Your instructions: From the first line of the material below to the line containing "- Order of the", repeat every line exactly and add nothing.

(Collected material Opens)

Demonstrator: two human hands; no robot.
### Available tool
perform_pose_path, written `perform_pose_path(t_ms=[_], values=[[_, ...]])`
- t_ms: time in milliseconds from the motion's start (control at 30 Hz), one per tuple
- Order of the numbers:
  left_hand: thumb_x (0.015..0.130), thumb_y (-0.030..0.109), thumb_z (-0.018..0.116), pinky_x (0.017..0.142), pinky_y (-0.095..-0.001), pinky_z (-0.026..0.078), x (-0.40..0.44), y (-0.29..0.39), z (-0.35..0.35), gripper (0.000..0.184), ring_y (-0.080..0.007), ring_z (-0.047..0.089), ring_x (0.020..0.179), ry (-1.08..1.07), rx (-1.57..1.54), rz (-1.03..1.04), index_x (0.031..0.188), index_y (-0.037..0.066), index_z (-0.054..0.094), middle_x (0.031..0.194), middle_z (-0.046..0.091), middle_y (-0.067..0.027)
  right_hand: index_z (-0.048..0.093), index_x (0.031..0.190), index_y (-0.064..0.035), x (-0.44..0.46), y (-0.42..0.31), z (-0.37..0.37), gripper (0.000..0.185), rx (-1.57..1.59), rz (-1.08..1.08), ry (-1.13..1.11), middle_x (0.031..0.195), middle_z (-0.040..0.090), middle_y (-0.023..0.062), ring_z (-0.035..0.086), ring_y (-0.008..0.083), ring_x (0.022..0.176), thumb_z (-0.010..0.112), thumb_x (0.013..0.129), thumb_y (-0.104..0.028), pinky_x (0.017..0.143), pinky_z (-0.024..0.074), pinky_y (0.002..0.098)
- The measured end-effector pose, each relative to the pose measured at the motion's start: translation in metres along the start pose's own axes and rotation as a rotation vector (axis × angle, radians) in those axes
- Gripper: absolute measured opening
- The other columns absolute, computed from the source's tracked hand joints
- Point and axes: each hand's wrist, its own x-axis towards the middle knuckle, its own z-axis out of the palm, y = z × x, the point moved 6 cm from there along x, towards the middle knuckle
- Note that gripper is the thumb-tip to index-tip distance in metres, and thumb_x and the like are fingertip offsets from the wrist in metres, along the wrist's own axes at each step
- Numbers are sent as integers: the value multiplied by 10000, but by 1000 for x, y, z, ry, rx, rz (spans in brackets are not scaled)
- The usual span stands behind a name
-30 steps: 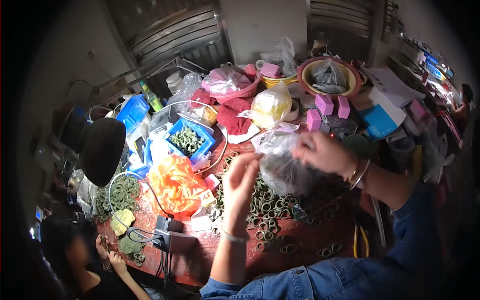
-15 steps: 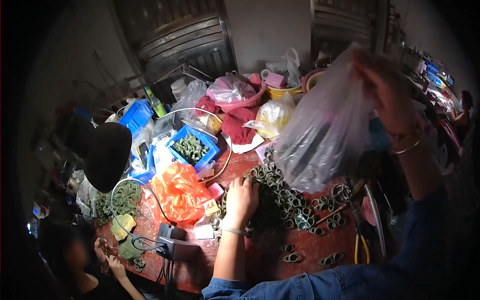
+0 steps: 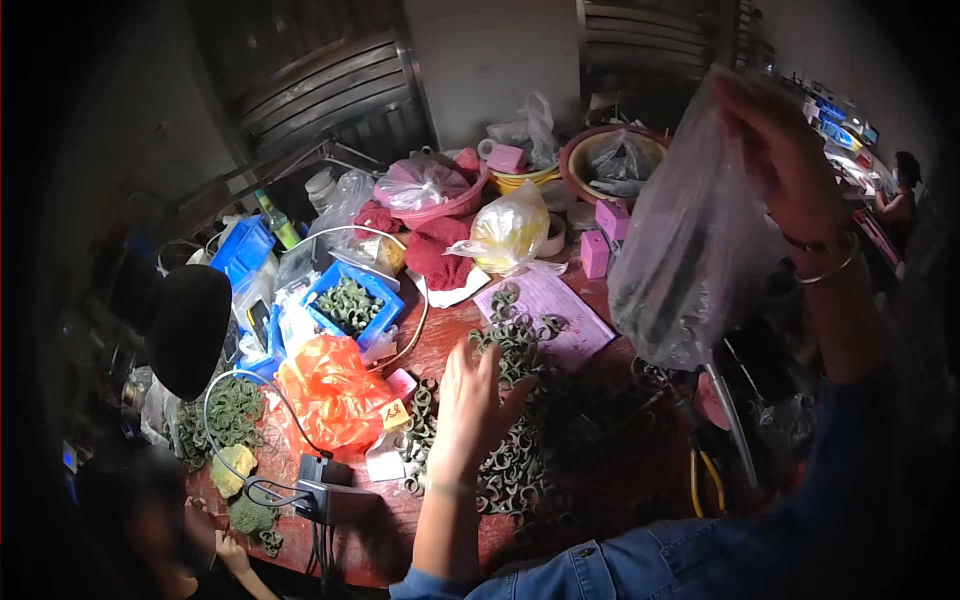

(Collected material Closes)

Written response:
Demonstrator: two human hands; no robot.
### Available tool
perform_pose_path, written `perform_pose_path(t_ms=[_], values=[[_, ...]])`
- t_ms: time in milliseconds from the motion's start (control at 30 Hz), one per tuple
- Order of the numbers:

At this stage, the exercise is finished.